Unfortunately, you'll get a lot of completely unhelpful information on the Internet about this, since the boot process on UEFI-based systems is completely different from the boot process on older BIOS-based hardware. Completely describing the relevant differences in one post here is impossible, so for full information, I recommend you check out the Wikipedia page on UEFI and my Web page on EFI boot loaders for Linux. (Note that "UEFI" refers to the next generation of EFI; essentially EFI 2.x. For the most part, the two terms are interchangeable, although "UEFI" is more specific and refers to a newer version of the technology.)

To get you started, though, you should first verify that you are booting Windows in EFI mode. This can be done in a number of ways, such as typing "bcdedit" in an Administrative Command Prompt window. The result should include a reference to winload.efi in the "path" line of the "Windows Boot Loader" section. If instead this line refers to winload.exe, then the system is booted in BIOS mode, and you need to follow more conventional BIOS advice for this.
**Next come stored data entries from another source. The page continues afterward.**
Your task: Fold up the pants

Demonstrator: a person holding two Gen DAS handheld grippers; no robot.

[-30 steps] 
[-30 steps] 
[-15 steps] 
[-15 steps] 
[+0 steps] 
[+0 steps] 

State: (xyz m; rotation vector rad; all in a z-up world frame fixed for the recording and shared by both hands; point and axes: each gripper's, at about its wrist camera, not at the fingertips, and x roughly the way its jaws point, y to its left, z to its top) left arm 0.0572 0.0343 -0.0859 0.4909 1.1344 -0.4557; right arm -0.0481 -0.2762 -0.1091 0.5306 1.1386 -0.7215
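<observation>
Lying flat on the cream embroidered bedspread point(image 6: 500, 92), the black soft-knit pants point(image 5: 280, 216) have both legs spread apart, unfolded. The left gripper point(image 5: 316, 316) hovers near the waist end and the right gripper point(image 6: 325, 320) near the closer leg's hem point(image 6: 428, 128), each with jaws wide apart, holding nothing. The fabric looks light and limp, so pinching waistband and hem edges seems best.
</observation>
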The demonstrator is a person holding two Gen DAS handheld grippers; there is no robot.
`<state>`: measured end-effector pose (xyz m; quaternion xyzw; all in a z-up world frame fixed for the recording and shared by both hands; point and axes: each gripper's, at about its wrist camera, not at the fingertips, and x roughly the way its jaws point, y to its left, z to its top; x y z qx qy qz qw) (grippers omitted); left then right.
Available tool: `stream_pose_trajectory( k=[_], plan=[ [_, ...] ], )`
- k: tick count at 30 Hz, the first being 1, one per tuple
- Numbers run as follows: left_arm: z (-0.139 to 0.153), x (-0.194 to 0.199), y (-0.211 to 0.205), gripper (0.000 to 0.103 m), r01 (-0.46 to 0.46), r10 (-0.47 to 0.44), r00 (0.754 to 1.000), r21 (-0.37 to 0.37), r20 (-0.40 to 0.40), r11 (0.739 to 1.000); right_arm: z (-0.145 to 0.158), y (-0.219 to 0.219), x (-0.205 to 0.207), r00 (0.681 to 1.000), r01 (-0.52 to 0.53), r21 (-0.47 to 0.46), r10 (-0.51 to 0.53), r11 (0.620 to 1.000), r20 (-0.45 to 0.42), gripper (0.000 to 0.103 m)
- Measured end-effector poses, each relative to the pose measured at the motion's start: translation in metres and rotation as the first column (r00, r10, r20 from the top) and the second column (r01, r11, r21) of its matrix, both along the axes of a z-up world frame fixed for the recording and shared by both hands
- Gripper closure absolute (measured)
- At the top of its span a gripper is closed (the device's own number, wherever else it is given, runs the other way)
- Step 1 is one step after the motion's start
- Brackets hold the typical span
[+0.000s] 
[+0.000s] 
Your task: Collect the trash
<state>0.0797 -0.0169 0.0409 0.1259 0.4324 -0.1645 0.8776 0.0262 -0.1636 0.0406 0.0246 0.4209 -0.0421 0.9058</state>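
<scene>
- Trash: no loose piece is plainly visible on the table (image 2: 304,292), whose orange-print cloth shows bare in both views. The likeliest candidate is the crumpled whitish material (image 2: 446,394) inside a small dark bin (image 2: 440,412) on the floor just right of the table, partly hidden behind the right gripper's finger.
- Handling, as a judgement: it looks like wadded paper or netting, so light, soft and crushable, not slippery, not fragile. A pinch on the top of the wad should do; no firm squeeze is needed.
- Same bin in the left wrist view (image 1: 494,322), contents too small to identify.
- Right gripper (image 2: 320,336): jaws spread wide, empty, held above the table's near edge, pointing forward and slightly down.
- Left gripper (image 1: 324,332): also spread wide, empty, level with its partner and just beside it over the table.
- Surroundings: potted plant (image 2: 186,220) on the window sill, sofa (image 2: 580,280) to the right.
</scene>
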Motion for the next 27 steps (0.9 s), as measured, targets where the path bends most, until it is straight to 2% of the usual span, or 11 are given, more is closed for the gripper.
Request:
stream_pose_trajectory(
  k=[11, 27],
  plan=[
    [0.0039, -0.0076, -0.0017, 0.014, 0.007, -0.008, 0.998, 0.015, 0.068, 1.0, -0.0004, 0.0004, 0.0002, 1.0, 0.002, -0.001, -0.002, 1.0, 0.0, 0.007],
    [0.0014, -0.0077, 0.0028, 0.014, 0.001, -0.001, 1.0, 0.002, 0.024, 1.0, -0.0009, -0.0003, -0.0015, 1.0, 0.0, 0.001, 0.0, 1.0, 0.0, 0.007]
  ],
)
Assuming you're booted in EFI mode, my first advice is to forget about installing Ubuntu 11.10 or earlier. These versions include bugs in the installation process that make it much harder to set up a dual-boot with any other OS. Ubuntu 12.04 fixes the worst of these bugs. In 12.04 booted in EFI mode, the installer should detect the EFI System Partition (ESP; a partition that holds boot loaders) created by Windows and add its own boot loader to that partition.

One possible complication is that Ubuntu might not boot in EFI mode, even if Windows is installed in that mode. You can check this detail by looking for the directory /sys/firmware/efi. (You may need to use the "try before installing" option to check for this file, then launch the installer.) If This file is present, you're definitely booted in EFI mode. If not, you're probably booted in BIOS mode, although that's not 100% certain. If you find you're booting in BIOS mode, you should either correct that problem or go ahead and install in BIOS mode and switch your boot mode afterward. Either of those options is worth a whole new question here, so I won't go into them.

Ideally, if Ubuntu 12.04 installs correctly, it'll detect Windows and make GRUB 2 the default boot loader, so the system will work as expected, offering you a boot menu when you boot. Sometimes, though, you'll need to add Windows to the GRUB configuration, which you can do by creating an entry like this in /etc/grub.d/40_custom and then re-running "grub-mkconfig -o /boot/grub/grub.cfg":

menuentry "Windows 7" {
        set root='(hd0,gpt1)'
        chainloader /EFI/microsoft/BOOT/bootmgfw.efi

Other times the system may continue to boot straight into Windows. This can usually be corrected by deleting EFI/boot/bootx64.efi from the ESP, or perhaps replacing it with a copy of the GRUB 2 boot loader file (probably EFI/ubuntu/grub_x64.efi, IIRC). Unfortunately, this problem is caused by bugs in specific EFI implementations, so the workaround can be highly system-specific.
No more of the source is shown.